Today, there is no division between men and women when it comes to food education. In the West during 1950s, there was a change in food culture when a generation of women went to work.
“Culture is just a fancy word for your Mom,” said Pollan. When women entered the workforce en masse, the ability to share their culinary knowledge diminished.
“Could we potentially evolve to be able to effectively process what we’re eating?” asked a member of the audience. Pollan hesitated with his response, saying that yes, potentially humans could adapt and evolve to be capable of handling our current diet, but that’s only part of the picture. How we’re eating now is tough on us but it’s “even tougher on animals and the environment.” The problem with the food system isn’t just about what it’s doing to our health.

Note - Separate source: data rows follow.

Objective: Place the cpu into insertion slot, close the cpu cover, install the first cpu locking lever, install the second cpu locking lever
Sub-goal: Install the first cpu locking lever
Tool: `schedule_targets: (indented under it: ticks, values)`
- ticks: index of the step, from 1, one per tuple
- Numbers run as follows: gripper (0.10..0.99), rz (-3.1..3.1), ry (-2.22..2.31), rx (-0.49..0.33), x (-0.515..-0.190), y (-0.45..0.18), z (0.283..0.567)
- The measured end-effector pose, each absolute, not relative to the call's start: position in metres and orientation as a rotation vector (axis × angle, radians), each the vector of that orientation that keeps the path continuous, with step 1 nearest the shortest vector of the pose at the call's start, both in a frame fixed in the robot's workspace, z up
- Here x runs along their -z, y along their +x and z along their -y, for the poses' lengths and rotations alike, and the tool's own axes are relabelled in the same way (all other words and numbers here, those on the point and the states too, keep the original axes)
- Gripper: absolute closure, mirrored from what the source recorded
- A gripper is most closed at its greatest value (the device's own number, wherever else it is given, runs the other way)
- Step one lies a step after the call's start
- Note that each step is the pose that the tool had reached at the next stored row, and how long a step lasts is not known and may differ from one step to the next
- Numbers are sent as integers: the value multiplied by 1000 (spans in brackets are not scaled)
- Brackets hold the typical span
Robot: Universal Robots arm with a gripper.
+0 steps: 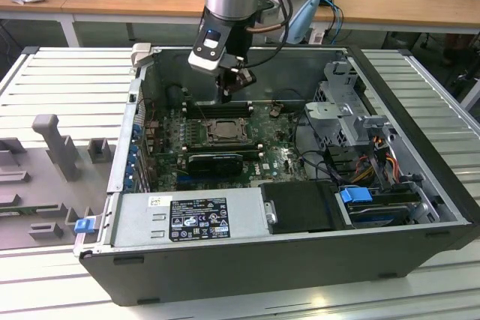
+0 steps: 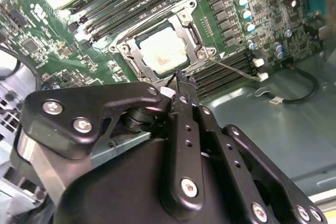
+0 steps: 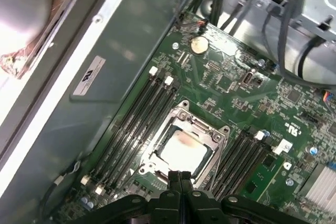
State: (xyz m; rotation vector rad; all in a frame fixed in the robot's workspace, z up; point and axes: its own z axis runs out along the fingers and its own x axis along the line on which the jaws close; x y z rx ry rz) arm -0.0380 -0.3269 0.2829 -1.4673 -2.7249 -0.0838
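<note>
Cpu [image 3: 184, 149] lies under the cpu cover [image 3: 202, 129]; likely light, stiff, fragile, best gripped by its edges. Tool [image 3: 179, 176] clenched, empty.

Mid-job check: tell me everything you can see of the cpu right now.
The cpu is a small flat square chip with a pale silvery-grey metal top, brightly lit, with a faint smudge near its middle. It lies level in the insertion slot, and the cpu cover frames it, its window leaving the top bare. Nothing rests on the chip. The shut gripper hangs beside one edge of the cover, apart from the chip; whether it touches the cover I cannot tell.
</note>
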Motion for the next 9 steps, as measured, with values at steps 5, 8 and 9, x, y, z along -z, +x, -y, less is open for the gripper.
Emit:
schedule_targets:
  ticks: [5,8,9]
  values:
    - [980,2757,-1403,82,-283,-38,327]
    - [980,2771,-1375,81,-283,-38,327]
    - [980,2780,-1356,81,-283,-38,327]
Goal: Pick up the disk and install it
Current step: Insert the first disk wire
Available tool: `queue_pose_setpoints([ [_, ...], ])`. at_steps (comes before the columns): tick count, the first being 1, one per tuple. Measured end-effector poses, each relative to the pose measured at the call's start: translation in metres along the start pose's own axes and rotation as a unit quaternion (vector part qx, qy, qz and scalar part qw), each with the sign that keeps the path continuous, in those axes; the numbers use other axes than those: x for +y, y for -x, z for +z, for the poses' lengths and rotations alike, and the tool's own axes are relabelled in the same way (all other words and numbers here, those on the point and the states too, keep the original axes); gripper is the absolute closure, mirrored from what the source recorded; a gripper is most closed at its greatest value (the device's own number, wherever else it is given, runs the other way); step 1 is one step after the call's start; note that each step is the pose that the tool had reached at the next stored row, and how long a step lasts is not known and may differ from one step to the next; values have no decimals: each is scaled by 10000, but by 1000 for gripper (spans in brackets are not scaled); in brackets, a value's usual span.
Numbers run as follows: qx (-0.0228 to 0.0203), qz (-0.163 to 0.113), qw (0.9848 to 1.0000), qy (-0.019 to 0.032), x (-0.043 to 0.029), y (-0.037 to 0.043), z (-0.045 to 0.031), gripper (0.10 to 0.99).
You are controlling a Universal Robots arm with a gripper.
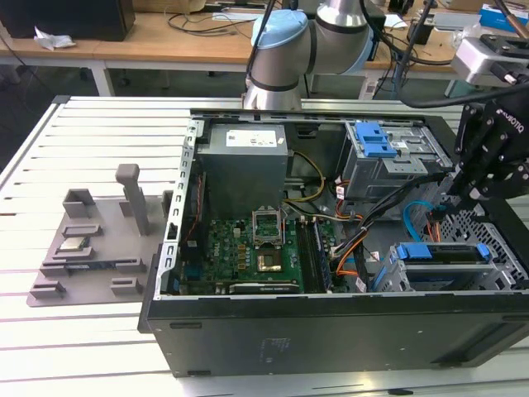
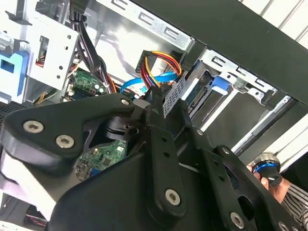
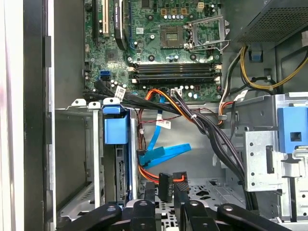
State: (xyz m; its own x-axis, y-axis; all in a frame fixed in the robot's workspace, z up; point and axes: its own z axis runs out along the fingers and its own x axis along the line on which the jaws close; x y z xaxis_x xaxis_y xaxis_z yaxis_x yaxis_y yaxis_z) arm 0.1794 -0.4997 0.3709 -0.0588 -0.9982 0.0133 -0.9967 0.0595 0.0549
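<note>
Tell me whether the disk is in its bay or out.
In. The disk, in its blue bracket, stands on edge inside the metal bay at the case's corner; the first wrist view shows it slotted there too.

Even, bright overhead room light in the exterior view; white slatted table (image 1: 99, 132) is washed out toward the near edge, mild glare. Open computer case (image 1: 331, 331) interior is darker, black front panel nearly featureless. Soft shadows, none hard-edged. In the second wrist view the gripper (image 2: 159, 159) body sits close to the lens, soft and dark, with the background sharper and pale metal blown out in spots. In the first wrist view the motherboard (image 3: 159, 43) is crisp and well lit; the white case edge is overexposed.
</note>
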Motion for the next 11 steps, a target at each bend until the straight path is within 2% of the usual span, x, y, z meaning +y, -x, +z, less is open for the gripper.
queue_pose_setpoints([
  [4,71,4,10000,-4,-2,24,55,788],
  [6,98,5,10000,-6,-2,55,106,788],
  [11,150,8,9999,-9,3,55,153,788],
])
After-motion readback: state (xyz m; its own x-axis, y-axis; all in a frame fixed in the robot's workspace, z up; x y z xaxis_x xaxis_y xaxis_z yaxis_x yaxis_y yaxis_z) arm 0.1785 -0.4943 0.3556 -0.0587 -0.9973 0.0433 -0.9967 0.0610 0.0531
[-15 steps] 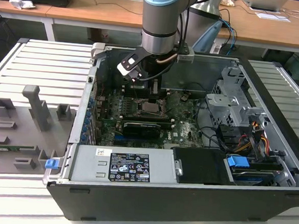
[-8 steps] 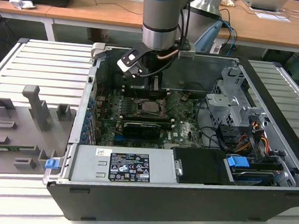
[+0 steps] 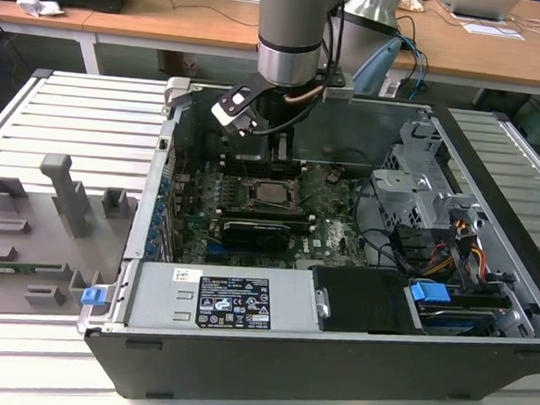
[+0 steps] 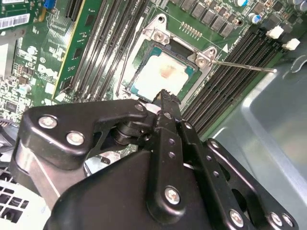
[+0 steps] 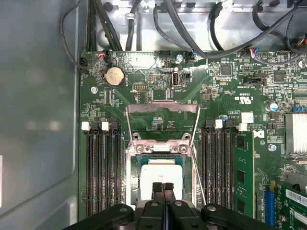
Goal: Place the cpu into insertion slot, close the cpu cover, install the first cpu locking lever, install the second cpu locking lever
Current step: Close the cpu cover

Animal and environmental ethics
Pollan spoke about permaculture using Joel Salatin’s Polyface Farm as an example. Salatin is an American farmer who runs his farm sustainably, modelled off the natural ecosystem. At the farm, each animal contributes some ecosystem service to another animal and the environment, so there is a close and intricate relationship between ruminants, birds and nature. Cows will graze down the pasture in one paddock and then be moved to another. Three days later, chickens are placed in the grazed-down pasture and will eat the larvae in the cow patties. Any longer, and these larvae hatch into flies, so by understanding the life cycle of the fly Salatin provides the chickens with a source of protein and at the same time, avoids a fly problem.
The chickens spread out the manure and add their own, which fertilise the soil and allow the grass to flourish. In turn, the soil is built from the bottom up with the life living in the soil such as earthworms and fungi feasting on shedding roots and processing them. At the end of the year, there is more life, not less – a truly harmonious cycle.
My favourite quote of the evening was this: “A cuisine is a compromise between a species and a place.” We are the species, and the place is our environment. We have to make a compromise about how we use it.
Quick takeaways – diet according to Pollan
- Pollan eats vegetarian on the road because you don’t know what you’re getting or where it came from.
- Can you pronounce the ingredients in your food? Would your grandma recognise what it is? If not, then don’t eat it.
- “The whiter the bread, the sooner you’ll be dead.”
Watch Michael Pollan talk about Joel Salatin’s Polyface Farm or hear from Salatin himself.
About our Ambassador // This article was contributed by Community Ambassador Solange Francois. She is a marketer and lover of travel with a passion for psychology and lifelong learning. You can connect with Solange through her blog or on Twitter @solangefrancois
This was a great review. Amazing work Solange!
It was a good talk, but nothing new – everything Pollan talked about, I knew already from reading The Omnivore’s Dilemma.This was a shame – I’d hoped that I would have come away from an author talk with a new insight or an update.